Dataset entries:
= = = = = = =

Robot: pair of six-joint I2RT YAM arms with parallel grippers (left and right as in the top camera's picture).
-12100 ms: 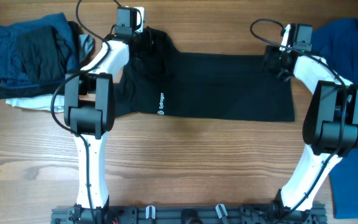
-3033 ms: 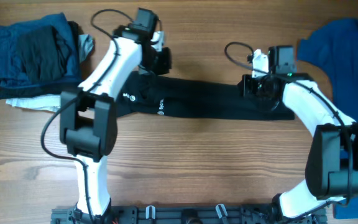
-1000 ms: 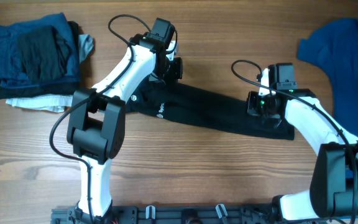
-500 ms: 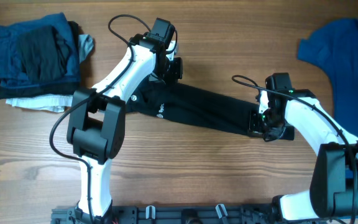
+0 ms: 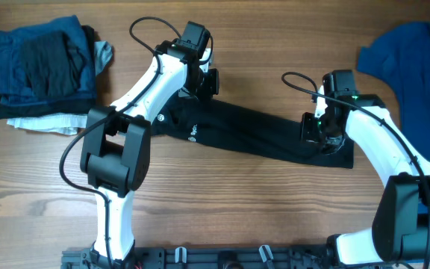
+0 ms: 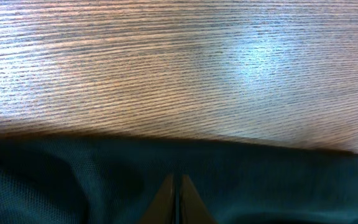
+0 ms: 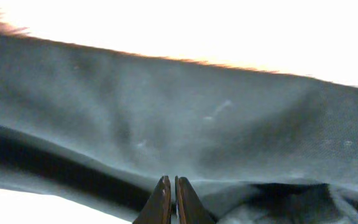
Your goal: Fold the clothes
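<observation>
From above, the black T-shirt (image 5: 252, 131) is lying as a long narrow band slanting across the middle of the table (image 5: 237, 202), already doubled lengthwise. I would judge the job to be midway: the long fold is in, and the band is still waiting to be folded across into a compact packet. The left gripper (image 5: 208, 83) is sitting at the band's upper left end and the right gripper (image 5: 313, 133) at its lower right end. A stack of folded clothes (image 5: 39, 71) is resting at the far left corner, and a royal-blue shirt (image 5: 416, 67) is sprawling unfolded at the far right, so more work is waiting. Nothing is lying between the two ends to block a fold.

On the left wrist, the fingers (image 6: 168, 198) are pressed together with the black cloth all around them, seemingly pinching it near its edge, bare wood beyond.

On the right wrist, the fingers (image 7: 161, 200) are likewise closed, nipping the cloth, which is stretching wide across the view against a glaring background.
</observation>
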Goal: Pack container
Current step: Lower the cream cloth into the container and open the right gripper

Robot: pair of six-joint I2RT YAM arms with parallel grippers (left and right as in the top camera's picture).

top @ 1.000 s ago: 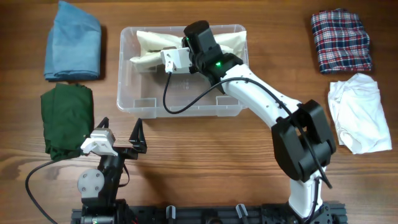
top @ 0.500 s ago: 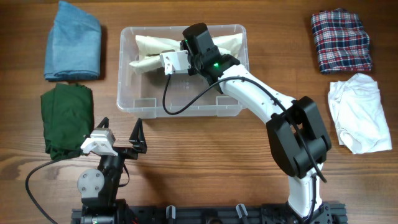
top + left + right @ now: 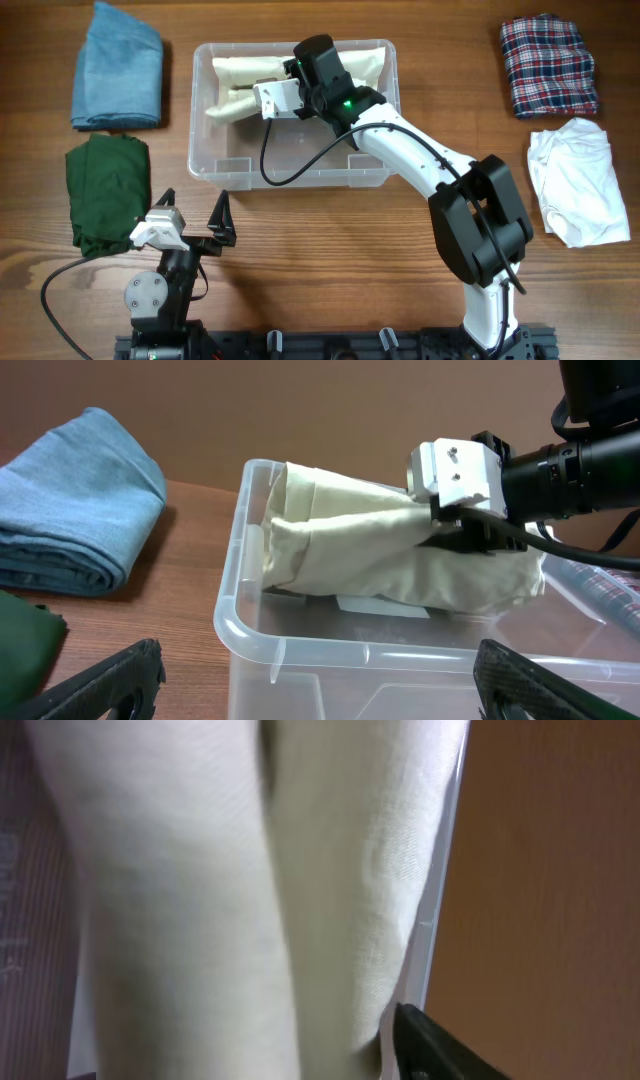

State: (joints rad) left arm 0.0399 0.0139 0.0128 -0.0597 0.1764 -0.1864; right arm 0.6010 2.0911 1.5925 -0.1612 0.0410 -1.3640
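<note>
The container (image 3: 225, 150) is a clear plastic tub with rounded corners, standing on the tabletop (image 3: 330, 260) toward 12 o'clock of its centre in the overhead view. A white label (image 3: 385, 605) shows on its base. It looks light, thin-walled and smooth, so it would likely skid on the wood if nudged. Its rim or a long wall is the sensible place to hold it, though packing should not require moving it.

Inside, a cream cloth (image 3: 235, 85) lies along the 12 o'clock wall, loosely folded and bulging toward the rim at its 9 o'clock end. The half nearer 6 o'clock is bare. The cloth is soft and limp. It would sag if lifted from one corner, so a pinch across a thick fold is the better hold.

The right hand (image 3: 296, 82) reaches into the tub from 4 o'clock and sits against the cloth. The wrist view is filled with cream fabric and shows only one dark fingertip, so whether it grips the cloth or stands released cannot be told.

The left hand (image 3: 192, 215) waits at 7 o'clock of the tub, apart from it, spread wide and holding nothing.

Four more cloths lie outside:
- a blue cloth (image 3: 118, 65) at 10 o'clock
- a green cloth (image 3: 105, 195) at 8 o'clock
- a plaid cloth (image 3: 548, 65) at 2 o'clock
- a crumpled white cloth (image 3: 578, 190) at 3 o'clock
</note>
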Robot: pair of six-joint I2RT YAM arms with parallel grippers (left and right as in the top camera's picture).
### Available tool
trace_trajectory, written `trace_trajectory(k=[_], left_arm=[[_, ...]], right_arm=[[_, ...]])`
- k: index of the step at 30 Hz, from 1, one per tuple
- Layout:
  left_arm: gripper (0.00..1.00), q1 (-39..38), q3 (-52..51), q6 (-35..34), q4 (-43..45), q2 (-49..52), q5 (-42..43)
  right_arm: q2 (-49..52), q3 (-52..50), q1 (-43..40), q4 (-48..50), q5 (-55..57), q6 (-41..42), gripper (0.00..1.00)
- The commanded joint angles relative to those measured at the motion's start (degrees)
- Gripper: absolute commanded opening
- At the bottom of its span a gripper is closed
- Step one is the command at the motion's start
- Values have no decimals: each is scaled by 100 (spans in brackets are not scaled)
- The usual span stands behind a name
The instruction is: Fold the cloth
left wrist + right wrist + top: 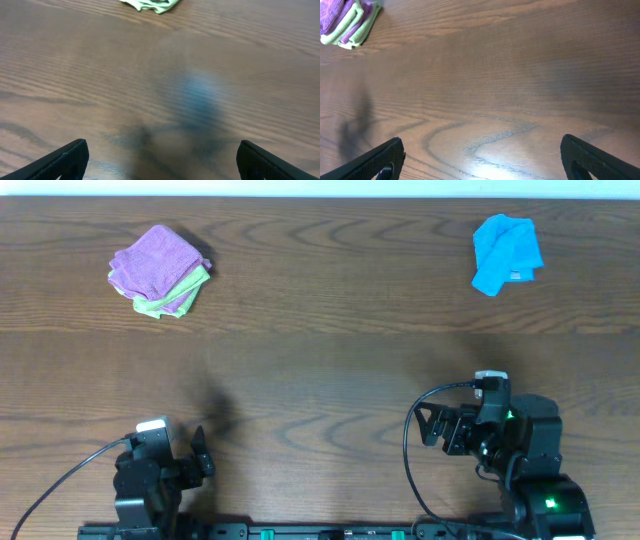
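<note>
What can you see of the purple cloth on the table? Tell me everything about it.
The purple cloth is lilac, soft and fuzzy like microfibre. It is folded into a thick, roughly square bundle turned cornerwise, and it lies at the far left of the wooden table. A lime-green cloth is layered in with it, its edges peeking out along the near sides between purple layers. No tag shows. Nothing else touches it.
</note>
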Motion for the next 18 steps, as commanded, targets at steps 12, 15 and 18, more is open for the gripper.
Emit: trace_trajectory(k=[12,15,18], left_arm=[[96,-188,-601,400,-33,-55,101],[95,-188,-691,686,-37,-52,271],[95,-188,-695,811,-37,-55,254]], right_arm=[[-22,9,-39,-7,-2,76,99],[-22,9,-39,-7,-2,76,99],[-22,9,-39,-7,-2,76,98]])
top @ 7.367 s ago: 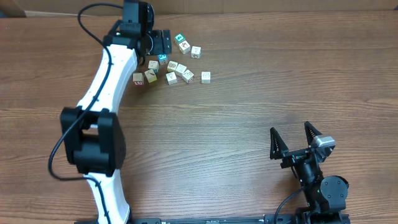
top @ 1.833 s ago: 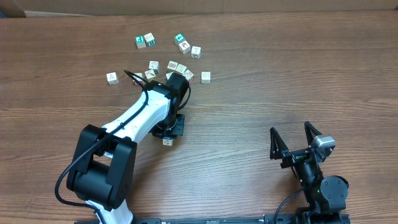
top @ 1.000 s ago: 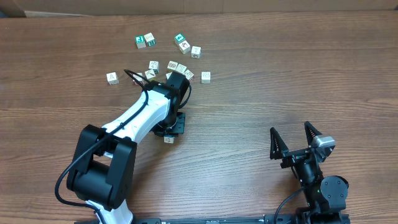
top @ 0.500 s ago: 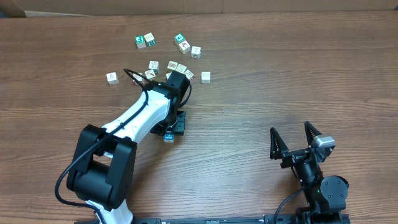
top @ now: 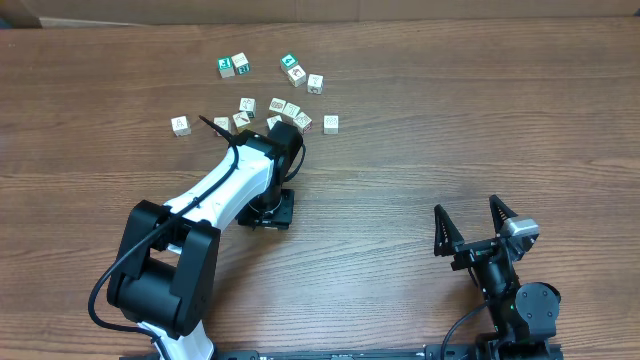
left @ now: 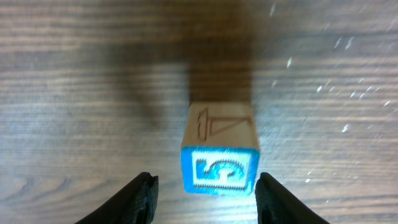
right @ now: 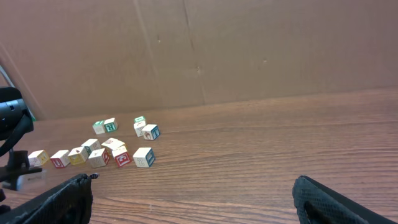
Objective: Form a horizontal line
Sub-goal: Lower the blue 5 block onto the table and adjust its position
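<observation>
- The blue-faced cube (left: 221, 155) rests on the wooden table (top: 420, 150), near the middle, and is well apart from the other cubes.
- Orientation: its blue face with the white "5" is turned toward the left wrist camera, with the digit upright in that view. The adjoining bare-wood face, engraved with a sail-like outline, lies on the far side. A cube has no long axis; its edges sit roughly square to the line between the fingers.
- The left gripper (left: 205, 180) is spread. The cube stands between the fingers (left: 142, 198), with a visible gap on each side and no contact.
- In the overhead view the gripper body hides the cube completely.
- The whitish cubes (top: 290, 110) lie in a loose, uneven cluster toward the far edge. One outlier (top: 180, 125) lies to the left of it and another (top: 331, 123) to the right.
- The green-faced cubes (top: 227, 67) lie beyond that cluster.
- The left arm (top: 215, 190) passes over the near edge of the cluster and covers part of it.
- The right gripper (top: 465, 205) is spread wide and holds nothing, near the table's front edge, well apart from all cubes.
</observation>
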Robot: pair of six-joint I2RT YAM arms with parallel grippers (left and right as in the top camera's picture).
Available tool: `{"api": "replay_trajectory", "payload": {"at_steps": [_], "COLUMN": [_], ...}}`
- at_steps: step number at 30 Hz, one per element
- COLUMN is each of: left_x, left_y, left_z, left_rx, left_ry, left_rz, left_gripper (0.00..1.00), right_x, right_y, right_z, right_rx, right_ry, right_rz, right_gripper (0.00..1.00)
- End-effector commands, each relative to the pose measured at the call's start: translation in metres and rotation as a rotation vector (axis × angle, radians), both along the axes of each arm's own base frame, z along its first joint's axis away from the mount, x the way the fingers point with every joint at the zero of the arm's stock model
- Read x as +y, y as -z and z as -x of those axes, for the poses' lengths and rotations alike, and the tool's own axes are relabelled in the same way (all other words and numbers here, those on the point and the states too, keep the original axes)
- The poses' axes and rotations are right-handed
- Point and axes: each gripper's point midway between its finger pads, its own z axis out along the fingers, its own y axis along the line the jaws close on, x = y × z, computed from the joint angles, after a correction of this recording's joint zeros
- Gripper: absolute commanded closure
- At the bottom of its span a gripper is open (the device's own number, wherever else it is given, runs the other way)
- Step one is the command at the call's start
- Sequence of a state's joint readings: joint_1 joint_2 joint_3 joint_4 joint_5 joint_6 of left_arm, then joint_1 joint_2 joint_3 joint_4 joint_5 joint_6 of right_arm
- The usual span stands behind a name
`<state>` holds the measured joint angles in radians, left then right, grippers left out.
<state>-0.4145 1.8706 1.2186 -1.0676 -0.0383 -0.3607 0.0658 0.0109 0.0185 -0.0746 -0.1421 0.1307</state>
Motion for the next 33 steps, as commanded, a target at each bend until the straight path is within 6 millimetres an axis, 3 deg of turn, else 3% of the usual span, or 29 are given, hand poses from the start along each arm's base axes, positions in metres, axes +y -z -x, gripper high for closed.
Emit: {"api": "replay_trajectory", "payload": {"at_steps": [1,19,33], "left_x": [-0.003,0.003,0.008], "left_y": [0.008,0.017,0.012], "left_z": [-0.001,0.004,-0.021], "left_rx": [0.003,0.007,-0.091], "left_ry": [-0.007,-0.005,0.023], "left_rz": [0.011,-0.006,-0.051], "left_gripper": [0.54,0.76,0.75], "right_x": [-0.001,-0.001,-0.001], "right_y": [0.002,0.002,0.002], "right_z": [0.000,0.000,0.000], "right_rx": [-0.002,-0.001,-0.002], "right_ry": [0.003,0.003,0.003], "right_rz": [-0.002,-0.002,-0.002], "right_gripper": [0.00,0.00,0.00]}}
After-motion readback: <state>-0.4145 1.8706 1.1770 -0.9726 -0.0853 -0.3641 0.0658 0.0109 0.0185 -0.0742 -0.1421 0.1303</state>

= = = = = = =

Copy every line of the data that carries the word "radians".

- End-effector commands, each relative to the pose measured at the call's start: translation in metres and rotation as a rotation vector (axis × angle, radians), both along the axes of each arm's own base frame, z along its first joint's axis away from the mount, x the way the fingers point with every joint at the zero of the arm's stock model
`<state>` holds the measured joint angles in radians, left then right, grippers left out.

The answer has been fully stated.